Hackers have a relationship with Russia and often Russian military intelligence targets hotels in Europe

A group of hackers suspected of having links to Russian military intelligence may have been behind the crackdown on hotel guests in eight European countries, most of which last month were called APT 28, which sought to steal words, FireEye security and security researchers said on Friday. Traffic from Western governments and business travelers using WiFi networks for hotels to infect their regulatory networks in their home countries.

The wave of attacks in the first week of July was aimed at travelers staying in several hotel chains in at least seven countries, mostly in Europe and one in the Middle East. The report is the latest report that Russia is involved in the crackdowns Scale campaign targeting governments, businesses and election campaigns, including a failed attempt to break through last year for US presidential candidate Hillary Clinton.

Many governments and security companies have linked APT 28 to the Russian military intelligence service (GRU). Other investigators have followed the same pattern of attacks, but have not linked APT 28 to the Russian state. Moscow strongly denies the charges.

"The technical work and the remote command line used in the attacks clearly point to the APT 28 group, which has expanded its activities since 2014, and we are moderately confident of our assessment because the technical investigation is still in progress," said Benjamin Reid, director of cyber espionage analysis at FireEye. First days ".

Recent attempts were thwarted and thwarted in the initial infiltration phase, but similar methods were used in the fall of 2016 in European hotels. The group was able to penetrate a government employee's computer in the United States. The security company showed the use of phishing e-mails to deceive the hotel staff and urged him to download A document with malicious GAMEFISH software in the July attacks.

The security company said it had not detected any theft of authorization cards, but there were many target hotel chains, and it did not know the full extent of the spread of the operation.
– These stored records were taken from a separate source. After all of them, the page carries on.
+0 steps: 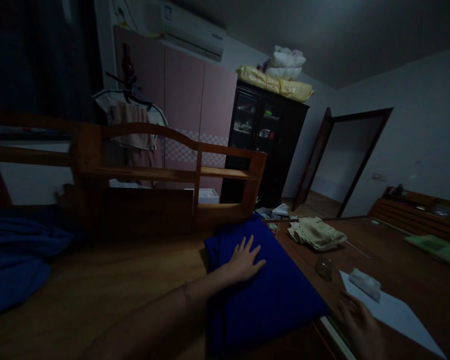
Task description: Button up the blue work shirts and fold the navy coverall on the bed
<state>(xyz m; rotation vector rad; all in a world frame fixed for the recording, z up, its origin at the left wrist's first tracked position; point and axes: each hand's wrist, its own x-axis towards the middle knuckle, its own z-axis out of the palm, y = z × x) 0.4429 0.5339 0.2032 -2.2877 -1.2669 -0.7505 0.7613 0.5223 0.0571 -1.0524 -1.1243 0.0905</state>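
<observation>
My left hand (246, 261) lies flat with its fingers spread on a folded blue cloth (273, 295), which rests on the wooden surface and reaches over its right edge. Lower right, my right hand (362, 322) is dim and slightly blurred. Its fingers are loosely bent and apart, and nothing shows in them. It is beside a white sheet of paper (401, 315) bearing a small white packet (364, 283). A small glass jar (324, 268) stands just beyond that hand.
Ahead runs a wooden shelf rail (150, 172). More blue fabric (18, 260) is heaped at the left. On the brown table surface at right lie beige folded cloth (315, 233) and a green item (438, 250). A dark cabinet (264, 145) and an open doorway (345, 155) stand behind.
</observation>
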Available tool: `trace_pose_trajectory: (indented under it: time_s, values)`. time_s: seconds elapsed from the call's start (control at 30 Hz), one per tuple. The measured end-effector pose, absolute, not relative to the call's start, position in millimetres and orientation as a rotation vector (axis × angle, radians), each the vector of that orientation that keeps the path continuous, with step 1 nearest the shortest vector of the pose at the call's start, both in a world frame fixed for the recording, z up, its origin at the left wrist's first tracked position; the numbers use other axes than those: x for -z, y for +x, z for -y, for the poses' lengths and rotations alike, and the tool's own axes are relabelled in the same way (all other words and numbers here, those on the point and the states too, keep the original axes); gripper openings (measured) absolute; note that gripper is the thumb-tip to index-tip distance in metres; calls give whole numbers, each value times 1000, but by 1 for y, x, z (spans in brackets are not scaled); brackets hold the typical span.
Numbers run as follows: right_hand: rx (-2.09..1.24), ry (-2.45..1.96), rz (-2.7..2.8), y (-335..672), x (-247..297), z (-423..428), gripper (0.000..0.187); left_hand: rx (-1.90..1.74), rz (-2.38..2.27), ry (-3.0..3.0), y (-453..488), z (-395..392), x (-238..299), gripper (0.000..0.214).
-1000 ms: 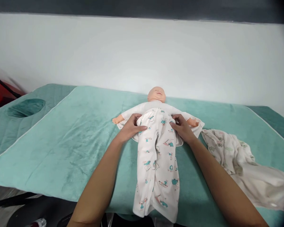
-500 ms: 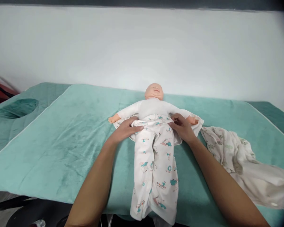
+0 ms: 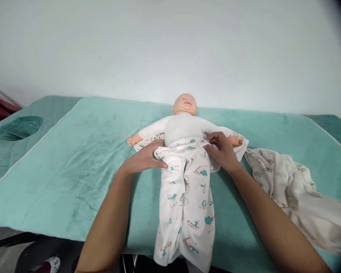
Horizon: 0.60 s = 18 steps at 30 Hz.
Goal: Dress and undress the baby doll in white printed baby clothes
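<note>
A baby doll (image 3: 184, 104) lies on its back on the green-covered bed, arms spread, in a white long-sleeved top (image 3: 182, 127). Printed baby pants (image 3: 187, 182) cover its lower body up to the belly, and their legs hang over the front edge. At the left of the waist, my left hand (image 3: 144, 156) touches the pants, thumb and fingers spread apart. My right hand (image 3: 220, 149) pinches the waistband on the right side. Its fingertips are partly hidden by the cloth. Another printed cloth (image 3: 243, 151) lies partly under the doll's arms and back.
A crumpled cream printed cloth (image 3: 290, 182) lies to the right of the doll, partly behind my right forearm. The green bed cover (image 3: 82, 159) has a round hole (image 3: 19, 128) at far left. A white wall (image 3: 170, 49) stands behind; a black stool (image 3: 51, 250) is below.
My left thumb has slid down off the waistband and parted from the fingers. My right hand keeps its pinch at the right waist. The camera view has tilted slightly.
</note>
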State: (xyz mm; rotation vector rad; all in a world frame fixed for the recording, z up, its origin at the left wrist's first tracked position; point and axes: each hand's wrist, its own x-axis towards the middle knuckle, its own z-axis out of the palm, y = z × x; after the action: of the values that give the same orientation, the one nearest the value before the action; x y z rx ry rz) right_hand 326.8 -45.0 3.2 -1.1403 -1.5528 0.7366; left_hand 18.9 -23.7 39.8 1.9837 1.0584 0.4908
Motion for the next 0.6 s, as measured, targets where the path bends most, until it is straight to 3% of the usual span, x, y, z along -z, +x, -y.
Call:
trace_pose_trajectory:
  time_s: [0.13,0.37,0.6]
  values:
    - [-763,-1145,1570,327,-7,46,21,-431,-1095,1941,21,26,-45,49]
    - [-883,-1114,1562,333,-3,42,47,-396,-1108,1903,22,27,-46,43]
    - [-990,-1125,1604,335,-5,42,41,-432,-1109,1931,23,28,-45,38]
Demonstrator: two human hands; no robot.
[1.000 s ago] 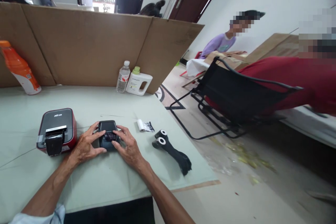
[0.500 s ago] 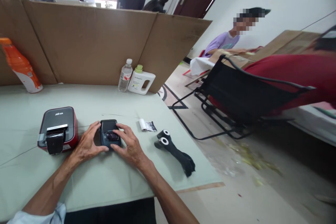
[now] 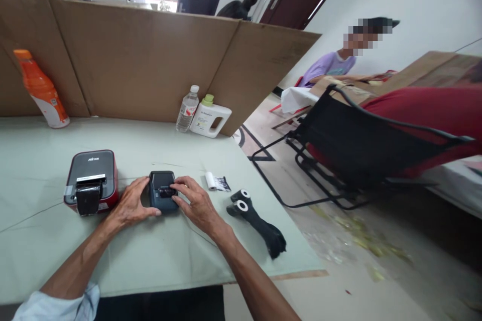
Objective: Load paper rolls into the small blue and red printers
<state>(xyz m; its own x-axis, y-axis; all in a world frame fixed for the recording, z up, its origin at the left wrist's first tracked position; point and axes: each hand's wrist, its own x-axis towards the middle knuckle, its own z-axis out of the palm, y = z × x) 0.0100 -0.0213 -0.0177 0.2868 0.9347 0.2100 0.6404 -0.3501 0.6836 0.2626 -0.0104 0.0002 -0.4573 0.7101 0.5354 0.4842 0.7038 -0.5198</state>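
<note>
A small dark label printer [image 3: 161,178] lies on the table in front of me, with a short black paper strip [image 3: 164,192] at its slot. My left hand [image 3: 131,202] grips the printer's left side, fingers at the far corner and thumb along the near edge. At the right side, my right hand [image 3: 196,206] has thumb and fingertips closed on the strip's right end. Left of my hands stands a larger red and black printer [image 3: 92,173] with a black strip hanging from its front.
A small white roll [image 3: 211,181] with a printed tail and two black paper rolls [image 3: 241,206] with long tails lie to the right. An orange bottle [image 3: 44,91], a water bottle [image 3: 187,110] and a white jug [image 3: 210,119] stand by the cardboard screen [image 3: 146,65]. Beyond the table's right edge is a black folding chair [image 3: 357,135].
The view has shifted slightly, so things sit further right. My right thumb has moved from the printer's near edge up to the black strip, closing toward the fingers. My left hand keeps its hold.
</note>
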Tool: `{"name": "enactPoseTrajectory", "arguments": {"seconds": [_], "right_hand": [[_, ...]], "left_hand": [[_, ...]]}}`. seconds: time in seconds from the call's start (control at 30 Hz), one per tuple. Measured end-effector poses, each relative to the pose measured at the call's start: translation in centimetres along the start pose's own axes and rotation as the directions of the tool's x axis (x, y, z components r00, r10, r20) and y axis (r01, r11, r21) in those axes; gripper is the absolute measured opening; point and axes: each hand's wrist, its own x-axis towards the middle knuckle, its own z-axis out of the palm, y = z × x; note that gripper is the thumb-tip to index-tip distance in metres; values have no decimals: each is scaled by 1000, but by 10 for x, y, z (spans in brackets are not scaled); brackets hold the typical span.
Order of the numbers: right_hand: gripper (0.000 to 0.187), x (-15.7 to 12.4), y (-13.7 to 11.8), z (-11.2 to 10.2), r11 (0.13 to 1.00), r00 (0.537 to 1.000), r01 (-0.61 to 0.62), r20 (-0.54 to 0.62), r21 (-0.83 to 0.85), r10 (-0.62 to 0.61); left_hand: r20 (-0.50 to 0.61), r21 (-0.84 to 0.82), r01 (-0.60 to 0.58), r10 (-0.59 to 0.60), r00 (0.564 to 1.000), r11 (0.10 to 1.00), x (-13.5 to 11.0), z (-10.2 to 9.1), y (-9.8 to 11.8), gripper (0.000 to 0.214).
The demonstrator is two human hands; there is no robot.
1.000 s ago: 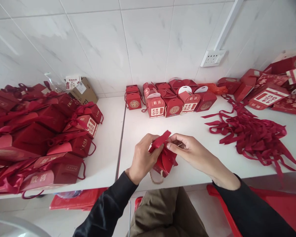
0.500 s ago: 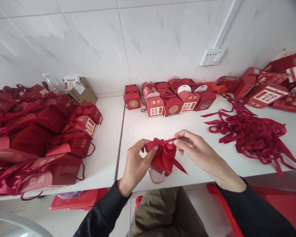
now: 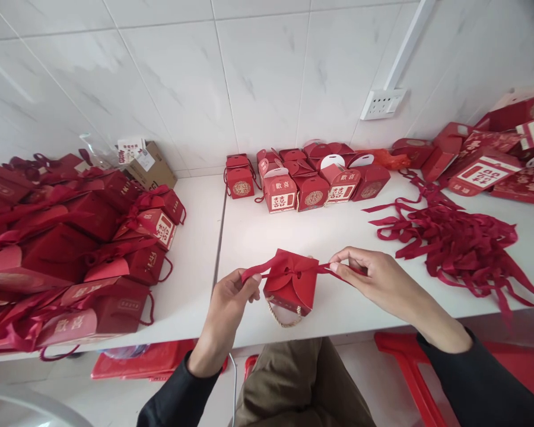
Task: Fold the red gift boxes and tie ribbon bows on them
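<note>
A small red gift box (image 3: 293,289) sits near the front edge of the white table, its top flaps folded together. A dark red ribbon (image 3: 267,269) passes through the holes in the top and stretches out to both sides. My left hand (image 3: 231,302) pinches the ribbon's left end between thumb and fingers. To the right of the box, my right hand (image 3: 369,276) is closed on the other end. A beige twisted cord handle (image 3: 285,324) hangs at the box's front.
Red boxes with ribbons (image 3: 93,255) are piled at the left. Several boxes (image 3: 314,190) stand by the wall. Loose ribbons (image 3: 463,249) lie in a heap at the right, below more piled boxes (image 3: 485,172). A red stool (image 3: 396,344) is under the table's right side.
My hands have moved apart, left and right. The ribbon that was bunched in a bow-like shape over the box is now pulled out sideways, and the box top shows.
</note>
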Motion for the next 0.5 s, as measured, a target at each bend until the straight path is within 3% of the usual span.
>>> {"name": "enactPoseTrajectory", "arguments": {"seconds": [0.13, 0.2, 0.27, 0.33, 0.43, 0.5], "right_hand": [[36, -1, -2, 2, 1000, 1000, 22, -6, -6, -22], [33, -1, -7, 0, 997, 996, 68, -61, -21, -69], [31, -2, -13, -1, 995, 992, 97, -82, -17, -98], [31, -4, -18, -2, 997, 997, 71, -39, 30, -70], [33, -8, -23, 0, 993, 999, 10, 49, 121, -16], [32, -9, -24, 1, 987, 997, -3, 72, 162, -9]], "left_hand": [[1, -285, 2, -2, 1000, 959, 2, 4, 7, 30], [27, -307, 0, 9, 1000, 952, 5, 8, 16, 35], [21, -153, -6, 10, 1000, 988, 12, 10, 23, 46], [-18, 141, -27, 30, 999, 990, 21, 9, 27, 61], [-53, 537, -115, 169, 984, 836, 29, 2, 25, 75], [-31, 658, -224, 323, 946, 719, 26, -3, 23, 67]]}}
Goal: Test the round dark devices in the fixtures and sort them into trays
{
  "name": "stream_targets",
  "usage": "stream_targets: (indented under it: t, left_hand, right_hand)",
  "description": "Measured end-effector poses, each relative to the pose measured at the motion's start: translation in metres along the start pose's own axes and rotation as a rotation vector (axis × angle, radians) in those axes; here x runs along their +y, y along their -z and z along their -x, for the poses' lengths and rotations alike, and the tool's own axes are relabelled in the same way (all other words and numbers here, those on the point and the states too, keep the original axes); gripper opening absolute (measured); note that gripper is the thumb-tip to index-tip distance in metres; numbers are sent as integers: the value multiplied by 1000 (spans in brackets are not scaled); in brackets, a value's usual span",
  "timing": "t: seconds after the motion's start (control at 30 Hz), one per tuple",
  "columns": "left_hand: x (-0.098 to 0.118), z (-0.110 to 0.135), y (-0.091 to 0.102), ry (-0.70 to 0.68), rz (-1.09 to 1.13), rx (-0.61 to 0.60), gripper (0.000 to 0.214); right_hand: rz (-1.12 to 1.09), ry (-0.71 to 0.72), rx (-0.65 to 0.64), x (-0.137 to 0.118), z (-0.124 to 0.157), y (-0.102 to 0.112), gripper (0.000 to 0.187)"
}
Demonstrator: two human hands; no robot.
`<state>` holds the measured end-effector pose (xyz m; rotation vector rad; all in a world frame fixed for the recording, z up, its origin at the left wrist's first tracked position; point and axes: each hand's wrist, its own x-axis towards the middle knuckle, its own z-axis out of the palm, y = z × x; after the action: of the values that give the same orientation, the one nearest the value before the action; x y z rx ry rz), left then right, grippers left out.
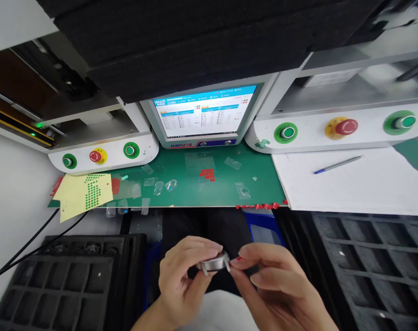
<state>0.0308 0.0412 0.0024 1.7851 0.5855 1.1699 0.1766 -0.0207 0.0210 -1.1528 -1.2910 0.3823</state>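
One littered green tabletop, lit screen

I log silver-grey for the watch-like case, with a small red piece just right of it. Green bench mat; on its left, a pale-yellow sheet patterned with rows of green dots; mid-mat, a block of red stickers. Far side, I note white control panels, green-ringed buttons, red stop buttons on yellow. Screen: blue-and-white. Right: white paper, blue-tipped grey pen. Near left: black gridded tray.
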Motion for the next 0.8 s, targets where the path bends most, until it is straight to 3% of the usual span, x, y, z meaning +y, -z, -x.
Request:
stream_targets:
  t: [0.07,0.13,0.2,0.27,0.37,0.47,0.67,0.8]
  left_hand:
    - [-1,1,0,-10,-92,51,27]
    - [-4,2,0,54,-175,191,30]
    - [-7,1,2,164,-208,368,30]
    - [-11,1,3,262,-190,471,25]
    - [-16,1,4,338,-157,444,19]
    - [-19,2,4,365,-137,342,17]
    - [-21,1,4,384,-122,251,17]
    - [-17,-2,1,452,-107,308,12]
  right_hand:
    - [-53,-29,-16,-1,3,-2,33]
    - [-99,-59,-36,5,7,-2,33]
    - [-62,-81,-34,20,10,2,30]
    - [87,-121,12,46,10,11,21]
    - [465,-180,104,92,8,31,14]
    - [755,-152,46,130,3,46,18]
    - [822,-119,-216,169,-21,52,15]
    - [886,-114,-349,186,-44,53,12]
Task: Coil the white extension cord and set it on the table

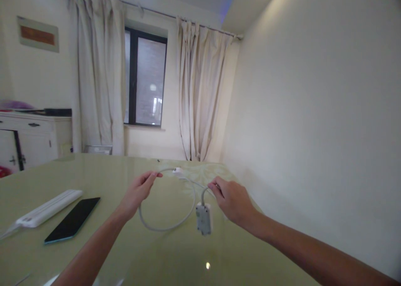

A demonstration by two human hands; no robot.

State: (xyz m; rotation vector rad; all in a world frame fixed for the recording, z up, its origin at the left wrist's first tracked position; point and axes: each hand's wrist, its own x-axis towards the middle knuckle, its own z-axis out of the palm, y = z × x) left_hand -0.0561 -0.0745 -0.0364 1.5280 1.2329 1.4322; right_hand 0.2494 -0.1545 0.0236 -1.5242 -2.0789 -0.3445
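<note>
A white power cord hangs in a loop between my two hands above the table. My left hand pinches it between thumb and fingers, and a short length runs on to a small white plug. My right hand is closed on the cord near its other end. Below those fingers dangles a small grey and white box-shaped block, its grey face with corner screws turned toward me. Whether the plug touches the table I cannot tell.
On the left of the glossy green table lie a white power strip and a dark phone. A white wall runs along the right. A white cabinet and curtains stand behind.
</note>
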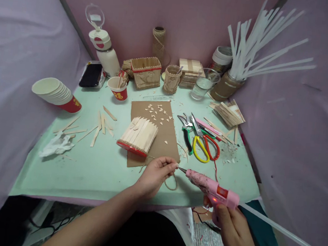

The July attacks used part of the recently leaked malware, known as EternalBlue, It was stolen from the US National Security Agency, giving hackers a very sophisticated way to move silently into organizations' networks once infected by a single device.

the source
https://aitnews.com/2017/08/11/%D9%8...4%D9%81%D9%86

Comments

Popular posts from this blog

تحميل اصدارات برنامج njRAT لاختراق الاجهزة 2017

Cybersecurity in 2018: Three predictions and one hope

Which phishing messages have a near 100% click rate?